Safety Issues in Gene Therapy

The primary issue regarding the safety of retroviral vectors for human use is the possibility of the generation of helper virus from vector-producing cell lines. Most of the human gene therapy studies under way use amphotropic MLV vectors, and early studies indicated that amphotropic helper virus was not a pathogen in nonhuman primates (Cornetta et al. 1990, 1991). However, infusion of bone marrow cells that had been infected with large quantities of amphotropic helper virus into monkeys after ablation of endogenous marrow cells by γ-irradiation resulted in lymphoma in some of the animals (Donahue et al. 1992; Vanin et al. 1994; Purcell et al. 1996). It is also true that even improved packaging cell line/vector combinations can still produce helper virus at low frequency. Of 57 large lots (total of 855 liters) of clinical grade vector stocks made by using PA317 packaging cells (Miller and Buttimore 1986) (Table 1) produced by Genetic Therapy Inc., one lot had evidence of low-level helper virus contamination.

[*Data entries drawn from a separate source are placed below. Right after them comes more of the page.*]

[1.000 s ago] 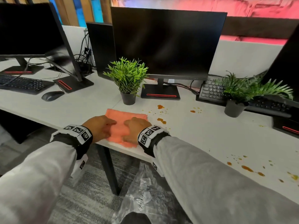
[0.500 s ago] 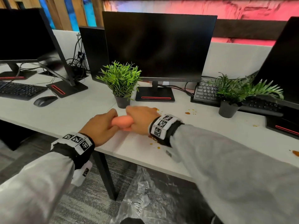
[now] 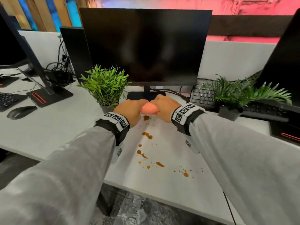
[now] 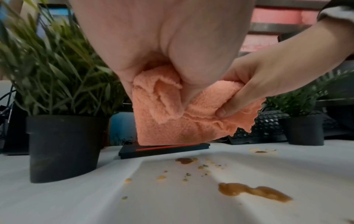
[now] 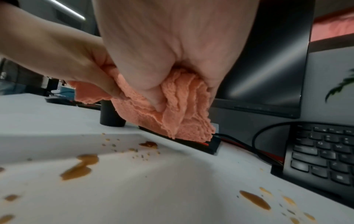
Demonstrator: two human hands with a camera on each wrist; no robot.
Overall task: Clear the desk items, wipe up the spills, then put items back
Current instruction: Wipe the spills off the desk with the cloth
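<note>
Both hands hold a bunched orange cloth [image 3: 149, 108] in the air above the white desk [image 3: 48, 127], just in front of the monitor's base. My left hand [image 3: 129, 111] grips its left end and my right hand [image 3: 164, 106] grips its right end. In the left wrist view the cloth [image 4: 178, 118] hangs from curled fingers clear of the desktop; the right wrist view shows the cloth [image 5: 172, 109] the same way. Brown spills [image 3: 146, 135] and crumbs dot the desk below and nearer me. Another spill [image 4: 252, 192] lies close to the left wrist camera.
A potted plant [image 3: 105, 88] stands just left of my hands, a second one [image 3: 230, 98] to the right. The monitor [image 3: 144, 46] and its base are right behind the cloth. A keyboard [image 3: 204, 96] lies at the right, a mouse [image 3: 21, 112] and another keyboard at the far left.
The cloth lay flat near the desk's front edge under both hands; it has been gathered up, lifted and carried forward and right, over the spills in front of the monitor.
</note>
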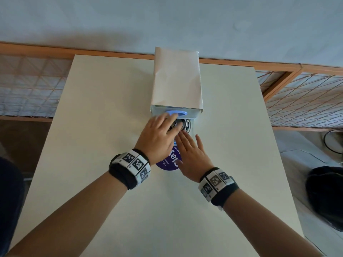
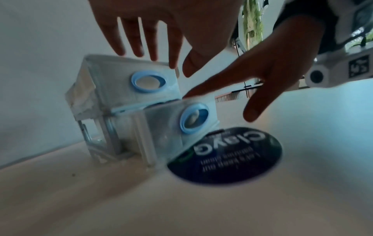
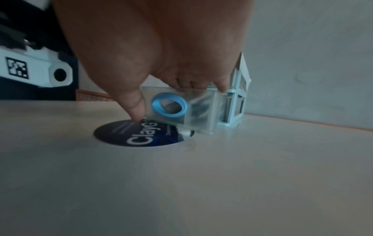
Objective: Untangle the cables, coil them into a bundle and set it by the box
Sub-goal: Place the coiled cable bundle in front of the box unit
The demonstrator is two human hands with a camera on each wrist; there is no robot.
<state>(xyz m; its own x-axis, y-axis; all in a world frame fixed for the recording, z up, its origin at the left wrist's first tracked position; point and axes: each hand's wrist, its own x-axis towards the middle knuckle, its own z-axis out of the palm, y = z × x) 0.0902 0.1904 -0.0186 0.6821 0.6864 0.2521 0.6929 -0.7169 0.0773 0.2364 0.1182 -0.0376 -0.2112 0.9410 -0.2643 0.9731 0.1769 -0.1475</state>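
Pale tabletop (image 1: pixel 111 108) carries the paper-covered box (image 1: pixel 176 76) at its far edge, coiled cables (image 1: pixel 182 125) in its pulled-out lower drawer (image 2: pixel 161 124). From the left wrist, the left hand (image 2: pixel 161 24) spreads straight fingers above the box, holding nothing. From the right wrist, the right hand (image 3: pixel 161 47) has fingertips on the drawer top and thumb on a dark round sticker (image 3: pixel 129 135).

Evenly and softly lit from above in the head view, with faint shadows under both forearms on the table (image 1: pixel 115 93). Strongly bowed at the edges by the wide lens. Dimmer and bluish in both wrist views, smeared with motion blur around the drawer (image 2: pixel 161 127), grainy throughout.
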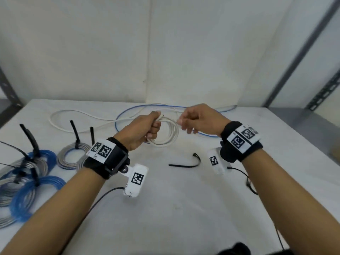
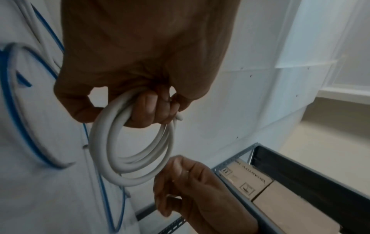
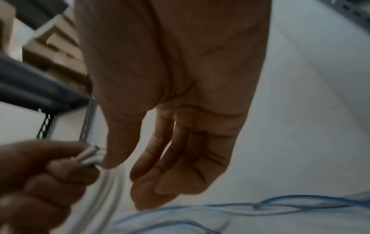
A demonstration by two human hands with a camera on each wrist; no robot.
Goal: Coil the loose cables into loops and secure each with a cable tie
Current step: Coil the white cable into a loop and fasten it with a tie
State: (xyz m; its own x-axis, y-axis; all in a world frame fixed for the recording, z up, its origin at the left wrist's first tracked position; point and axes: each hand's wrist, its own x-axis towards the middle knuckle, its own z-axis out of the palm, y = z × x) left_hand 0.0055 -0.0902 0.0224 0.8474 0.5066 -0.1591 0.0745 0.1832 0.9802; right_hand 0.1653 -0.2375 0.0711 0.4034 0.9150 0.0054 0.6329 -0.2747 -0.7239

The virus was subsequently cloned and shown to be a recombinant between vector and helper virus DNA used to make the packaging cell line (Otto et al. 1994). In another example, replication-competent retroviral production by GP+envAM12 packaging cells (Markowitz et al. 1988b) (Table 1) containing a retroviral vector has been documented (Chong and Vile 1996), showing that even the latest-generation packaging cells having split viral protein-coding regions (Fig. 5) can produce helper virus. However, it should be emphasized that helper virus production in these examples was a very rare event, and presumably the frequency can be further reduced by careful elimination of homologous overlap between vector and helper virus sequences. In the examples above, homologous overlap existed at all of the junctions required for helper virus generation from the vector and the deleted helper virus sequences (see Fig. 5).

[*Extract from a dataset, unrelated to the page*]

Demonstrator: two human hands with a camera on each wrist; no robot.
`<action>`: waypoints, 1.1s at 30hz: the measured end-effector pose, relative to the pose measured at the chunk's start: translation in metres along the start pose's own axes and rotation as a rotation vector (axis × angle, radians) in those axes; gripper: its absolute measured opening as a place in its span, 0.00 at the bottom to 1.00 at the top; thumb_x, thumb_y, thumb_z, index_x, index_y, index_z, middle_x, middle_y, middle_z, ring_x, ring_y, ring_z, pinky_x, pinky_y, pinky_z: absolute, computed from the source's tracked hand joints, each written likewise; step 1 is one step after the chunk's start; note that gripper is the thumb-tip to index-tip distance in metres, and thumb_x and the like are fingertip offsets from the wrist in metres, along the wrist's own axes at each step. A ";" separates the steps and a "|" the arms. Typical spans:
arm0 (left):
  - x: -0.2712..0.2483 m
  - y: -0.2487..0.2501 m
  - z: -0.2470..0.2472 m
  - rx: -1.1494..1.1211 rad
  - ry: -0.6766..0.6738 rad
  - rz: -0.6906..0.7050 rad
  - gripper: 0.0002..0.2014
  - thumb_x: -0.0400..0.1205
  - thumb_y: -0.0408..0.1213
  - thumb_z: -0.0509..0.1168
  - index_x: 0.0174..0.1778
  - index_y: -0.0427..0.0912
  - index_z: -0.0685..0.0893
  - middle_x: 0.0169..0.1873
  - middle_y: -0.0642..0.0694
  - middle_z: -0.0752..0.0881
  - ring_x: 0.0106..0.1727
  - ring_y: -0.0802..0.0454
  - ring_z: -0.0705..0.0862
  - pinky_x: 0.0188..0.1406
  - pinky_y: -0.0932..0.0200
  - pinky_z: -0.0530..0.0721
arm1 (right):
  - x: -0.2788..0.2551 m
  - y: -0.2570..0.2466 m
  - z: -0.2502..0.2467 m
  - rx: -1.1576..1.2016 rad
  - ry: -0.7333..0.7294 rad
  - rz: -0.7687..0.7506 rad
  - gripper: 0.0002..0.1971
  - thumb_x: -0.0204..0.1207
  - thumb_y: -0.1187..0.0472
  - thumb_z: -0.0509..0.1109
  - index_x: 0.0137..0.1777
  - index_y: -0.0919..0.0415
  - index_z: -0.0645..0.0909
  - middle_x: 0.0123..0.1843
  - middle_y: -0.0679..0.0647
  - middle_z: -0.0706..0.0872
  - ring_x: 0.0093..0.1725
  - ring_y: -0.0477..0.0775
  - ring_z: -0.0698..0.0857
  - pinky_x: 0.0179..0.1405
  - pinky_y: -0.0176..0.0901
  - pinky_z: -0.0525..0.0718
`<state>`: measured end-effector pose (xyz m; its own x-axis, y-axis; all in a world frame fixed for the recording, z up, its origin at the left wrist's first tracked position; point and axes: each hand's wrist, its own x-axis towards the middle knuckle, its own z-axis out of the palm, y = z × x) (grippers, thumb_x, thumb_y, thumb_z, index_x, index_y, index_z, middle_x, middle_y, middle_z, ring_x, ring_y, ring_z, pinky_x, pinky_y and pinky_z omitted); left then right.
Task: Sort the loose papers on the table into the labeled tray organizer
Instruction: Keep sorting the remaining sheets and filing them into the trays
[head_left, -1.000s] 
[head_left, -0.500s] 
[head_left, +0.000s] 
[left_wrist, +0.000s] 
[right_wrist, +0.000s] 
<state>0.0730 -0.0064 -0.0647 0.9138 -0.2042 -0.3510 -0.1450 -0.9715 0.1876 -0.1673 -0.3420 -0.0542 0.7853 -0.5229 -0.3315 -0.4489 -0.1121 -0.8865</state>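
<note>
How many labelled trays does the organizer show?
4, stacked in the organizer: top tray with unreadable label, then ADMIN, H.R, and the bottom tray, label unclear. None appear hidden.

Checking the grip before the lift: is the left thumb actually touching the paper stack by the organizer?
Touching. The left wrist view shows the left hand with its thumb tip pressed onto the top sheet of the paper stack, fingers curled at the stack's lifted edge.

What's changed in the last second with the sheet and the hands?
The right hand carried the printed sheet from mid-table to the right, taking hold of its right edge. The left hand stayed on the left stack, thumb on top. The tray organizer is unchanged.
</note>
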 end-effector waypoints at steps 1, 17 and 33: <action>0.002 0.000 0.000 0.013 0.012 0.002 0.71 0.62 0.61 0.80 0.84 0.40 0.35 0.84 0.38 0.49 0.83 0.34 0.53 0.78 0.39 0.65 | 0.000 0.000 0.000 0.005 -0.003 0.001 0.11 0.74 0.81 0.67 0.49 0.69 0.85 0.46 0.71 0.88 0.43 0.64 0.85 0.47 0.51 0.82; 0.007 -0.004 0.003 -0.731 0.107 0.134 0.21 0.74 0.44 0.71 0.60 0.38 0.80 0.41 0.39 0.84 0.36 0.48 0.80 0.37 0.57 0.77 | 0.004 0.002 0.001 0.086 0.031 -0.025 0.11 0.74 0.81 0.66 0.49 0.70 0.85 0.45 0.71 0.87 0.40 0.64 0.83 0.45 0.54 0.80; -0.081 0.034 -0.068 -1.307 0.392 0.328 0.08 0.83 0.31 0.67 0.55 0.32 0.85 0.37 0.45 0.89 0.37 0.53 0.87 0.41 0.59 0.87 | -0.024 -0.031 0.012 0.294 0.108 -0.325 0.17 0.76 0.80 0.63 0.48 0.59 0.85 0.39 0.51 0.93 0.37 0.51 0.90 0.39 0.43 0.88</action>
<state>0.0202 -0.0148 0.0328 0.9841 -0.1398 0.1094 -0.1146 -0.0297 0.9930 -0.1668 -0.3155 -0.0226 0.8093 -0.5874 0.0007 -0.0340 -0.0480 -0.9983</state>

Other contaminants present in retroviral vector stocks also raise safety issues. Virus-like 30S (VL30) RNAs transcribed from endogenous retrovirus-like elements present in mouse and rat cells can be transmitted following infection of these cells with replication-competent helper virus (Sherwin et al. 1978; Besmer et al. 1979; Scolnick et al. 1979). Packaging cells can also encapsidate and transduce VL30 and other viral sequences (Rodland et al. 1987; Hatzoglou et al. 1990; Scadden et al. 1990; Ronfort et al. 1995; Purcell et al. 1996). The vast majority of these elements do not contain significant open reading frames for protein translation, but the effects of their transfer are not known. In addition, the genomes of cells used to make packaging cell lines do contain endogenous replication-competent retroviruses that can be activated by irradiation and chemical methods, but production of these viruses under normal conditions of vector harvest from packaging cells has not been detected (Scadden et al. 1990; Damian et al. 1996).

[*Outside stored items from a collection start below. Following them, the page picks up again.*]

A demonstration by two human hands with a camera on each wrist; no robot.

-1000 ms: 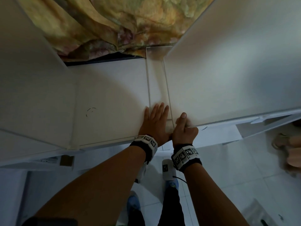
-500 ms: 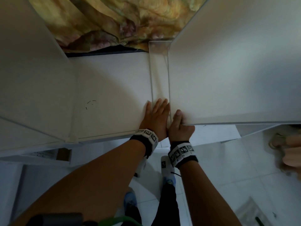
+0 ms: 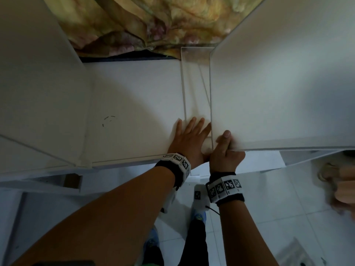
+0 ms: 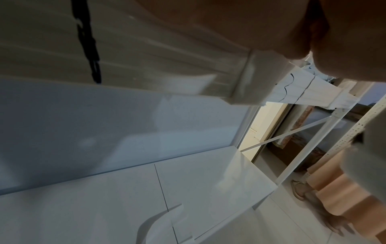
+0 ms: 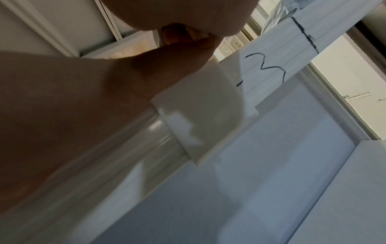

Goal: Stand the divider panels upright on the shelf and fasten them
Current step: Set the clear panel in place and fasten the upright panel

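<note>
Two hands are working the front edge of the shelf (image 3: 134, 104). Right hand (image 3: 224, 152) is pinching the near bottom corner of the right divider panel (image 3: 278, 89), thumb lying on its face, fingers curling under the edge; the wrist view shows those fingers right at a white plastic clip (image 5: 200, 118) sitting over the shelf's front lip (image 5: 292, 49), so my read is it's seating the clip. Left hand (image 3: 189, 139) is lying flat with fingers spread, pressing down on the shelf just left of the grip, fingertips reaching onto the clear base strip (image 3: 196, 89) that is running back from the grip toward the rear. Panel is rising up and away to the right of the grip, looks roughly upright but not square yet, can't tell if it's in its slot. Another divider (image 3: 38, 83) is already standing well off to the left. Risks: panel is tall and held at one corner only, so it could lean and lever the clip off; clip may be going on skewed, since the far end is unsupported; pushing hard could flex the thin panel or nip fingers.
</note>
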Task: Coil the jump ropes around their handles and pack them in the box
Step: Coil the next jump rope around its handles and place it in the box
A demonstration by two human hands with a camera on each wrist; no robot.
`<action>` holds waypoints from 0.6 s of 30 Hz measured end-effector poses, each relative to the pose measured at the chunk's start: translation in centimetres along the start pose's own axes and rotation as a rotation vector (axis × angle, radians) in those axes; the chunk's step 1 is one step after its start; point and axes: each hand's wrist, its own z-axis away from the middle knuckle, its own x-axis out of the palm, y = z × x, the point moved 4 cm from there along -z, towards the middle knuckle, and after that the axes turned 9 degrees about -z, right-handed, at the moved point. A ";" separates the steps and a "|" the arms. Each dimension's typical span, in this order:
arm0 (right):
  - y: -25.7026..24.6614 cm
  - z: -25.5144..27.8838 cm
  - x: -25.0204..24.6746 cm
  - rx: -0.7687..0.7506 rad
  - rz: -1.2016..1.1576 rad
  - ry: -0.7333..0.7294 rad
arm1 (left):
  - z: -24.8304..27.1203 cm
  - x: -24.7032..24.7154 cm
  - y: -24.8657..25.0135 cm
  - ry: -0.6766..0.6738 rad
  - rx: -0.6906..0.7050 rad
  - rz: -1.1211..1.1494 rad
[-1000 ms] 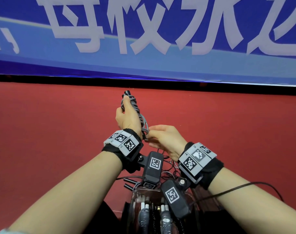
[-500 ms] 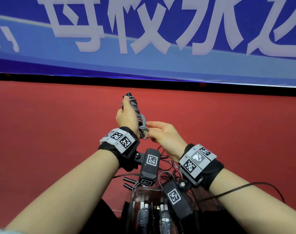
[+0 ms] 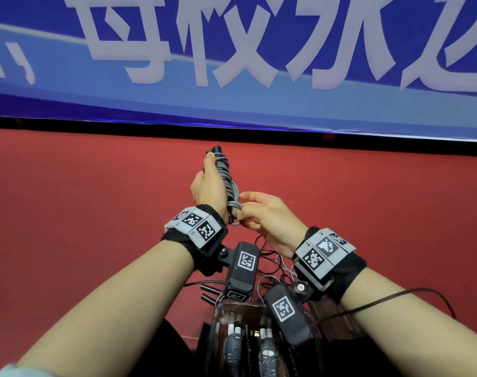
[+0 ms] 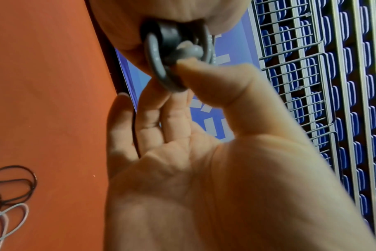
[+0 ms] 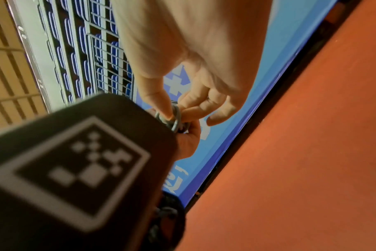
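the left hand (image 3: 208,190) is wrapped round the black handles (image 3: 218,153) of a jump rope, holding the bundle up in the air above the red floor (image 3: 82,213), while the right hand (image 3: 264,213) pinches the last loop of the grey rope (image 3: 233,206) at the near, lower end of the bundle. in the head view the bundle's long axis runs away from the person and a little upward, its free black tip pointing toward the blue banner (image 3: 259,104) and its wound end toward the wrists; grey turns cover most of its length. below the wrists a box (image 3: 223,317) shows, with other handles standing in it, so this rope looks next for packing. in the left wrist view the handle end (image 4: 169,34) faces the camera head-on, gripped from above, and the right thumb and fingers (image 4: 204,76) nip a grey loop (image 4: 156,64) lying across it; loose black and pale cords (image 4: 13,186) lie on the floor at the lower left. in the right wrist view the thumb (image 5: 159,101) and curled fingers close on the grey coil (image 5: 174,117), partly hidden behind a black tagged device (image 5: 79,161). to finish well, i judge the tail wants tucking under a tight turn while the left hand keeps the turns from sliding, with steady tension so the coil does not spring loose; whether the tail is already threaded i cannot tell.
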 end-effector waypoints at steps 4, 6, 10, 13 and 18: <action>0.5 -0.4 -0.3 0.093 -0.112 0.024 | 0.0 0.2 0.5 0.018 0.087 -0.029; 0.8 -0.5 -0.6 0.151 -0.128 0.025 | -0.1 0.2 0.4 0.029 0.095 -0.047; 0.1 -0.2 -0.1 0.125 -0.032 -0.096 | -0.4 0.1 0.0 0.044 0.050 -0.033; -0.6 -0.2 -0.2 -0.049 0.292 -0.035 | -0.4 0.0 -0.3 0.044 -0.009 0.016; -0.7 -0.4 -0.6 -0.158 0.419 0.000 | -0.4 -0.1 -0.5 0.046 -0.069 0.068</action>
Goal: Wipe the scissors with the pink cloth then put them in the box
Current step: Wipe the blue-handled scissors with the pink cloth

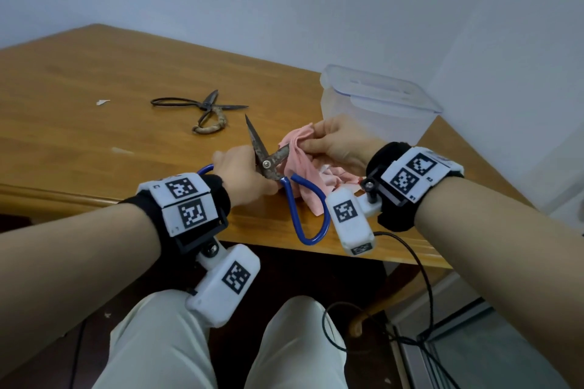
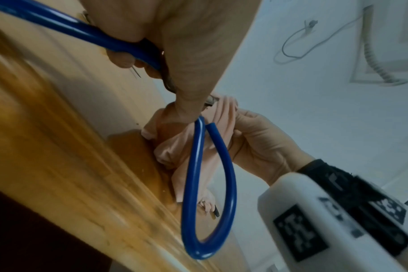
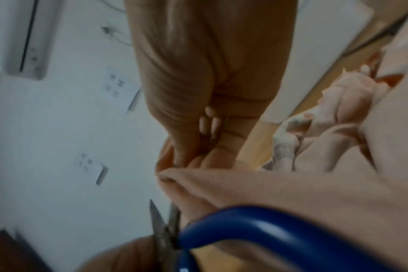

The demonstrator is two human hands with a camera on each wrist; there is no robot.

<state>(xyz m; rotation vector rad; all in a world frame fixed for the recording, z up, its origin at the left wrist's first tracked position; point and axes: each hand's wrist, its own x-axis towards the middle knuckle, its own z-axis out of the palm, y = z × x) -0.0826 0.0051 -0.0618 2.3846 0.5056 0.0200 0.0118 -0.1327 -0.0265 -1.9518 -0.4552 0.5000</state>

Insertional mutagenesis by retroviral vectors is often cited as a safety concern. This issue has been raised because proviral insertion can cause the inactivation of tumor suppressor genes or the activation of oncogenes (see Chapter 10. However, this concern can be raised for any gene transfer method that results in new DNA being inserted into random sites in the genome of the target cell. In situations where relatively few cells are modified, as in the case of gene transfer into rare hematopoietic stem cells, the total number of insertion sites will also be small, and the risks are expected to be very low. The risks are higher in cases where large numbers of cells are transduced, which increases the number of independent integration events, for example, in gene transfer to lymphocytes for treatment of ADA deficiency (Blaese et al. 1990) or in gene transfer to hepatocytes for treatment of familial hypercholesterolemia (Wilson et al. 1992). However, there is as yet no evidence that transduction by helper-free retroviral vectors has had any adverse effects in animals or humans, and only continuing experience will determine whether rare deleterious events occur in patients.